Requirement | Look below for the line containing "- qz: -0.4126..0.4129"; from there, print each line exactly up to and including the line containing "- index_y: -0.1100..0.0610", and stop.

(Items listed in a dataset)

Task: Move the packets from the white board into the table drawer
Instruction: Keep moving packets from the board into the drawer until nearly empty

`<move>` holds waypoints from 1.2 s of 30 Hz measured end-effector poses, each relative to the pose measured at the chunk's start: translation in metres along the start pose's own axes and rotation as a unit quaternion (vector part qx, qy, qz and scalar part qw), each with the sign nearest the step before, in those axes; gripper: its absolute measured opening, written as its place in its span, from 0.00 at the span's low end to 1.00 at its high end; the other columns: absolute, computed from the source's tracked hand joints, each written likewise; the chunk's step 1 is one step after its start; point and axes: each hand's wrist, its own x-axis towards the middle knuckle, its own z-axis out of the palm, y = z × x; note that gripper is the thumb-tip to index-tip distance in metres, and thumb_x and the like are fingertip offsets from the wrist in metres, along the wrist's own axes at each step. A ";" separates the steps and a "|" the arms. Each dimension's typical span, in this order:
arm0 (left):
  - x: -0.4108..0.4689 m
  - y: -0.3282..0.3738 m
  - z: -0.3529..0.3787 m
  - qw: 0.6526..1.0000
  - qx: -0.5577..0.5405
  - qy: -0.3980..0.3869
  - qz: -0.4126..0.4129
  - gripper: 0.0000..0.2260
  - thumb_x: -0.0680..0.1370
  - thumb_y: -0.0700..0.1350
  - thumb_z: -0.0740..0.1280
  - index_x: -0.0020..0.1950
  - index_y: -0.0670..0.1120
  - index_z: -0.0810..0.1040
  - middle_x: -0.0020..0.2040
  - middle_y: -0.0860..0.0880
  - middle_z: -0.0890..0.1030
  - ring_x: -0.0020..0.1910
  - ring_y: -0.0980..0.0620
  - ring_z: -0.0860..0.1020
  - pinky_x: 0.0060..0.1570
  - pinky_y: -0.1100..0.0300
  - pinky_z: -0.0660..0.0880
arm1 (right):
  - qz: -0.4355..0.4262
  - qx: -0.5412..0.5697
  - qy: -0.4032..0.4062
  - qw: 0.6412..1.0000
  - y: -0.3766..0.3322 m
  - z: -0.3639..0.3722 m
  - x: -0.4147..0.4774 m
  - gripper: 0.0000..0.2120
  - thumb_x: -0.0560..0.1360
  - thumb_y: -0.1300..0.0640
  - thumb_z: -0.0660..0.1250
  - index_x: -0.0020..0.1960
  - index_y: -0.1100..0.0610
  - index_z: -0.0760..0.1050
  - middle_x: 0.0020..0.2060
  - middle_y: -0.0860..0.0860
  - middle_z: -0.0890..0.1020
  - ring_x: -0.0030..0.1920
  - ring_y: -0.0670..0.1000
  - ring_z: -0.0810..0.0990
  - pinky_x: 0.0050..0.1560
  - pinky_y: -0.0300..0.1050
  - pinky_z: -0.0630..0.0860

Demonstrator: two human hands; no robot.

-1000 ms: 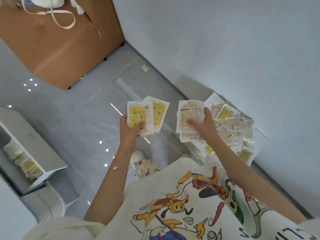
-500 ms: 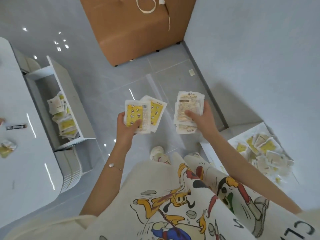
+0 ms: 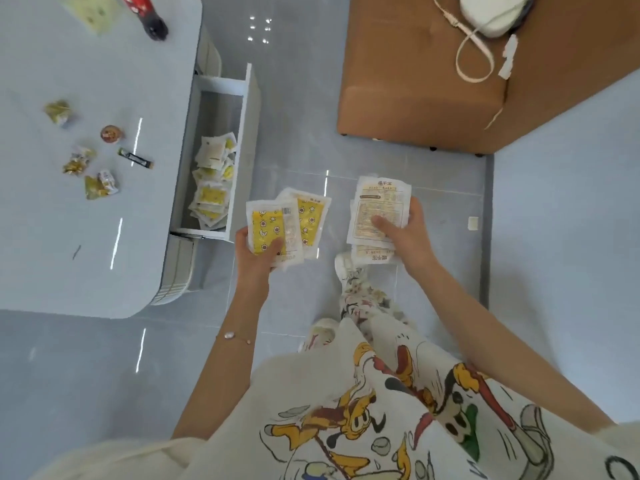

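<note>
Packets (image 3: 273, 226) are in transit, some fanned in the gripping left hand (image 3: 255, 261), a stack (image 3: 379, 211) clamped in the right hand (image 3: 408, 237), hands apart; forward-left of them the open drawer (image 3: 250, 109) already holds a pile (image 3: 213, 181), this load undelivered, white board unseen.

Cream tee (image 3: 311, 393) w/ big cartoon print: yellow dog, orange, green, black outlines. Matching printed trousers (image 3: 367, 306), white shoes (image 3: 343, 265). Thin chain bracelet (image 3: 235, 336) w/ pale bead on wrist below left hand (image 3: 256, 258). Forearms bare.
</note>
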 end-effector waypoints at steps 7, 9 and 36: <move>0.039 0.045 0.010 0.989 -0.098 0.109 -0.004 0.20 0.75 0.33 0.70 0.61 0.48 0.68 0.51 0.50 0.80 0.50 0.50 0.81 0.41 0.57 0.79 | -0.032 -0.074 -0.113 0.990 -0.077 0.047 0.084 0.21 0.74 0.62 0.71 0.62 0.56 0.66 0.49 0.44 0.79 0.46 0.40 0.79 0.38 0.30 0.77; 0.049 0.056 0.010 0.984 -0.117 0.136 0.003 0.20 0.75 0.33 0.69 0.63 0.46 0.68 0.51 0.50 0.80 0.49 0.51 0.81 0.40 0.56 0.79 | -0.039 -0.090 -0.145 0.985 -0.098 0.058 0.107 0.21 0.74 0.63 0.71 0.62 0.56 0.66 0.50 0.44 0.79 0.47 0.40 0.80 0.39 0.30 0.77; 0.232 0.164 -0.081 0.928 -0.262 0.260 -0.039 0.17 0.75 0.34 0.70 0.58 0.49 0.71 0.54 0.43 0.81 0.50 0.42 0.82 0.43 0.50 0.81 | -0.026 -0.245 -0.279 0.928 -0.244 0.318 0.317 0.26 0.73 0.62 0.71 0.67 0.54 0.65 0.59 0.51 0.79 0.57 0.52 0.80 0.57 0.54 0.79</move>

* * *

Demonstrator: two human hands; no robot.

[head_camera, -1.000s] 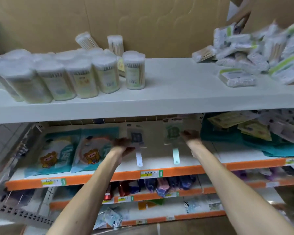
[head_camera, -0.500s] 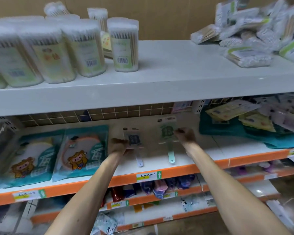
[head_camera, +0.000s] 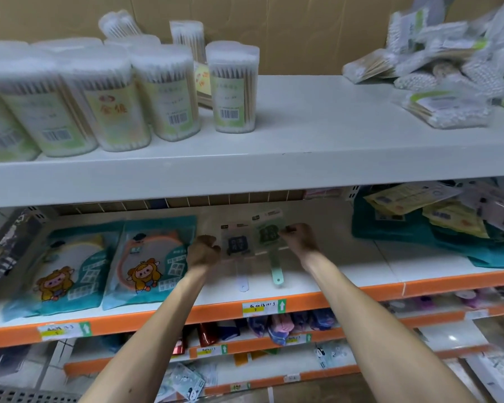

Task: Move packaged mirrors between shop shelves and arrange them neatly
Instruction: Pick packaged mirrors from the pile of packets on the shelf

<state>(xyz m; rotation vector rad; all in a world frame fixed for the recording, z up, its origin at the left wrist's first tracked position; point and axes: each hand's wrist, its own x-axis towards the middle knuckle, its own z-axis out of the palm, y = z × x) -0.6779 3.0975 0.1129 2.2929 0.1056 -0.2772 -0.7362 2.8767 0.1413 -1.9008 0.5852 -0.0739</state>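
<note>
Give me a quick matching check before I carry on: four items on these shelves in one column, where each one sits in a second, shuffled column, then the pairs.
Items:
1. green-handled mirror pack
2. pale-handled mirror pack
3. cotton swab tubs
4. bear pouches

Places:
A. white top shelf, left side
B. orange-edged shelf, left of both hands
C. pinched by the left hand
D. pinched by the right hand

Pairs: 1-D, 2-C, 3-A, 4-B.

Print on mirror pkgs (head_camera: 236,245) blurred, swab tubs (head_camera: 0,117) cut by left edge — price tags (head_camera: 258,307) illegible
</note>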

Problem solution |
  - qz: -0.4126..0.4129
  - gripper: 0.0000..0.2260
  - thumb_x: -0.0680..0.1370
  - thumb_y: -0.0700..0.1350
  - thumb_z: -0.0740..0.1280
  - index_x: -0.0020..0.1950
  - index_y: -0.0670..0.1120
  - index_z: -0.0810..0.1040
  - middle_x: -0.0020..0.2040
  - middle_y: -0.0860..0.0880
  - middle_z: -0.0890..0.1030
  - ring_x: -0.0020..0.1910
  - ring_y: -0.0980..0.0620
  - ring_z: -0.0860..0.1020
  - pinky_x: 0.0060..0.1570
  - pinky_y: -0.1100..0.0300
  - pinky_z: -0.0660..0.0880
arm1 (right):
  - qz: -0.4355..0.4262
  - qx: -0.5412..0.5697
  - qy: -0.4032..0.4062
  - qw: 0.6412..1.0000
  - y: -0.3766..0.3322 m
  - z: -0.3639..0.3722 m
  - x: -0.4147..0.4774 m
  - gripper: 0.0000..0.2120
  - thumb_x: -0.0560..0.1360
  - thumb_y: -0.1300..0.0640
  - thumb_z: -0.0660..0.1250
  - index_x: -0.0020..0.1960
  - index_y: -0.1100..0.0610

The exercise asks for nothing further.